Aku teringat pada Pak Ramli, pemilik kedai kelontong di persimpangan yang rumahnya tersapu galodo. Ia duduk di atas beton yang tersisa dari fondasi rumahnya. “Alam tidak pernah berhutang pada kita, Nak” ucapnya pelan saat aku menyerahkan sebotol air mineral. “Kita yang terlalu angkuh merasa bisa menaklukkannya dengan semen dan beton.” Kalimat itu menamparku. Kita membangun rumah di lereng, mengeruk tanah untuk kenyamanan, lalu terkejut saat bumi menuntut kembali ruangnya.
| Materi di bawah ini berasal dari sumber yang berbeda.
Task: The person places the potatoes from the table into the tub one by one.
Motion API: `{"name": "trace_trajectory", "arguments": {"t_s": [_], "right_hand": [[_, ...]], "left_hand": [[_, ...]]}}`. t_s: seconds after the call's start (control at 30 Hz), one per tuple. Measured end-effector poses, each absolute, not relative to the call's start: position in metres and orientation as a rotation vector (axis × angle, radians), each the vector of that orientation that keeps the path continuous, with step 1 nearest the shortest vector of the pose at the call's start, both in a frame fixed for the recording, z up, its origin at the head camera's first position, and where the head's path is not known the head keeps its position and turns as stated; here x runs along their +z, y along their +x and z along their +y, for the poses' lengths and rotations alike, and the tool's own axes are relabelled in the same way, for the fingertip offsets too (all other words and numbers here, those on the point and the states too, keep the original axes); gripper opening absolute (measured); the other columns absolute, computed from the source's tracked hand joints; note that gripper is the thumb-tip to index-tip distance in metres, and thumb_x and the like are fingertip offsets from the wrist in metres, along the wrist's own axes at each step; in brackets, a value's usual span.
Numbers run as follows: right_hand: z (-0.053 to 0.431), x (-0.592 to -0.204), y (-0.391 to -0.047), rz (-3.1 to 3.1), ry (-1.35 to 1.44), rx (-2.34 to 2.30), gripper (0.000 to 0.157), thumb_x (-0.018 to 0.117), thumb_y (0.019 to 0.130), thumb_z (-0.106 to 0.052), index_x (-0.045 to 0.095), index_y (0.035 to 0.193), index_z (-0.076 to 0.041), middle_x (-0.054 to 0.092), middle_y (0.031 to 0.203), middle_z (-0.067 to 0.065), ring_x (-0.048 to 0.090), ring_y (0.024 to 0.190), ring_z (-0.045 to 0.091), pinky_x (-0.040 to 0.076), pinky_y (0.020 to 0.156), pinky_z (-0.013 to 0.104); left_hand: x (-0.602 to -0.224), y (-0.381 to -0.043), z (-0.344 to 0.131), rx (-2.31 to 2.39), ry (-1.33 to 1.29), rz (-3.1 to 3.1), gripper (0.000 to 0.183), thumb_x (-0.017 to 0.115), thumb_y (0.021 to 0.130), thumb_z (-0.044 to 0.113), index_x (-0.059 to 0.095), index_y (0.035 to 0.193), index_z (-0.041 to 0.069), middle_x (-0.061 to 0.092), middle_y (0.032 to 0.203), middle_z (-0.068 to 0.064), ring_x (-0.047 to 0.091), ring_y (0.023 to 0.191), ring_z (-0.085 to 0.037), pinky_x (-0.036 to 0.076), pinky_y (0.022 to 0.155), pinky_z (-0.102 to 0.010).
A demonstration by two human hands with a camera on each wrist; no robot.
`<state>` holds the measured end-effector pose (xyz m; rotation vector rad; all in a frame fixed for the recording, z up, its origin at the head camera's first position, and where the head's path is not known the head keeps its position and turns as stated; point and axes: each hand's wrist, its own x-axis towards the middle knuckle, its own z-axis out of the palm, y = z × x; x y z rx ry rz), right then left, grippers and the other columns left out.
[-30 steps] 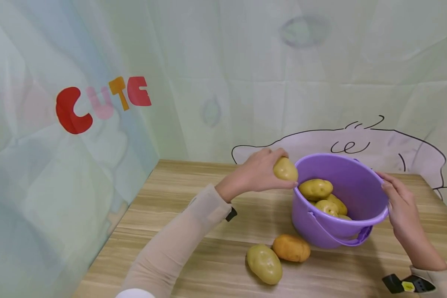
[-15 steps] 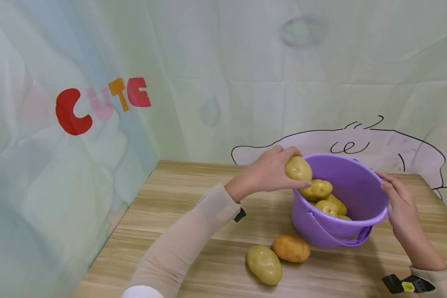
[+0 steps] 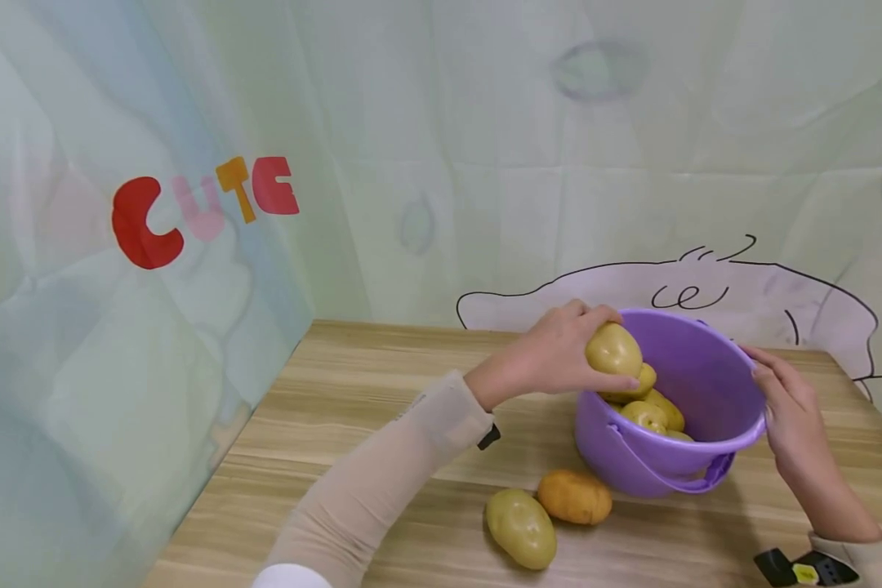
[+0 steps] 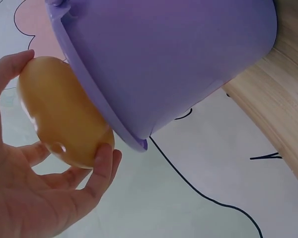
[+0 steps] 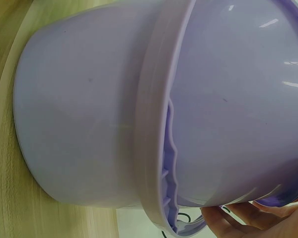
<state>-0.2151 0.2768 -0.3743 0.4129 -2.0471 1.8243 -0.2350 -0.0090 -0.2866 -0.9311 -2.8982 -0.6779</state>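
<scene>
My left hand [image 3: 559, 351] grips a yellow potato [image 3: 613, 351] over the left rim of a purple bucket [image 3: 650, 469]. In the left wrist view, thumb and fingers curl around the potato [image 4: 64, 111] beside the rim. Inside the bucket lie several potatoes [image 3: 644, 416], partly hidden by the held one and the near wall. My right hand [image 3: 794, 404] holds the bucket's right rim; in the right wrist view its fingers [image 5: 253, 215] rest against the bucket [image 5: 89, 114], and part of the hand is cut off. The bucket tilts slightly toward me.
A yellow potato [image 3: 522, 529] and an orange-brown potato [image 3: 575, 496] lie side by side on the wooden table [image 3: 412, 523], in front of the bucket. The bucket's handle [image 3: 694, 483] hangs down its near side. Printed cloth [image 3: 382, 163] stands behind and to the left.
My left hand has carried the potato rightward, from outside the bucket's left rim to above its opening. The right hand stays on the rim. The potatoes on the table have not moved.
</scene>
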Motion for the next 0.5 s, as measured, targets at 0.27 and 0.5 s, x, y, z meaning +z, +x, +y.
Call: {"name": "trace_trajectory", "arguments": {"t_s": [0.27, 0.5], "right_hand": [[0.277, -0.374, -0.214, -2.085, 0.401, 1.797, 0.033, 0.041, 0.098, -0.011, 0.051, 0.126, 0.002, 0.059, 0.107, -0.009, 0.055, 0.093, 0.001, 0.042, 0.073, 0.009], [0.276, -0.374, -0.214, -2.085, 0.389, 1.788, 0.033, 0.041, 0.098, -0.011, 0.052, 0.126, 0.003, 0.06, 0.106, -0.011, 0.055, 0.093, 0.001, 0.042, 0.073, 0.009]], "left_hand": [[-0.292, -0.235, -0.002, -0.642, -0.97, -2.915, 0.075, 0.062, 0.068, 0.068, 0.041, 0.131, 0.033, 0.043, 0.122, 0.001, 0.043, 0.102, -0.013, 0.042, 0.066, -0.019], [-0.294, -0.237, 0.004, -0.537, -0.974, -2.906, 0.077, 0.061, 0.068, 0.069, 0.042, 0.132, 0.03, 0.046, 0.119, 0.001, 0.044, 0.101, -0.013, 0.041, 0.067, -0.019]]}}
Malam-malam setelahnya adalah ujian yang berbeda. Tidur tak lagi nyenyak. Setiap kali ada suara gesekan dahan pohon atau deru mesin kendaraan yang menyerupai gemuruh air, jantungku berdegup kencang. Keheningan malam justru menjadi mencekam karena terus menunggu, apakah hujan akan kembali? Pasar Baru yang biasanya riuh dengan canda tawa Mahasiswa di Kafe-kafe, kini berselimut duka yang tenang namun pekat. Di balik masker yang kami kenakan untuk menghalau debu lumpur yang mulai mengering dan beterbangan, ada mulut yang komat-kamit mengucapkan doa. Belajar bahwa keberanian bukan berarti tidak merasa takut, melainkan kesediaan untuk mencuci lumpur dari lantai rumah sendiri sembari membantu tetangga mengangkat sisa-sisa perabotan mereka.

Sumatera Barat mungkin seringkali diuji, tapi ada satu hal yang tak pernah ikut hanyut yaitu Tenggang rasa. Di tengah debu yang menyesakkan napas dan jalanan yang licin, aku melihat orang-orang mulai menanam kembali. Bukan hanya tanaman, tapi juga harapan. Luka ini akan berbekas dan ingatan tentang November 2025 akan menjadi hikayat kelam yang diceritakan turun-temurun.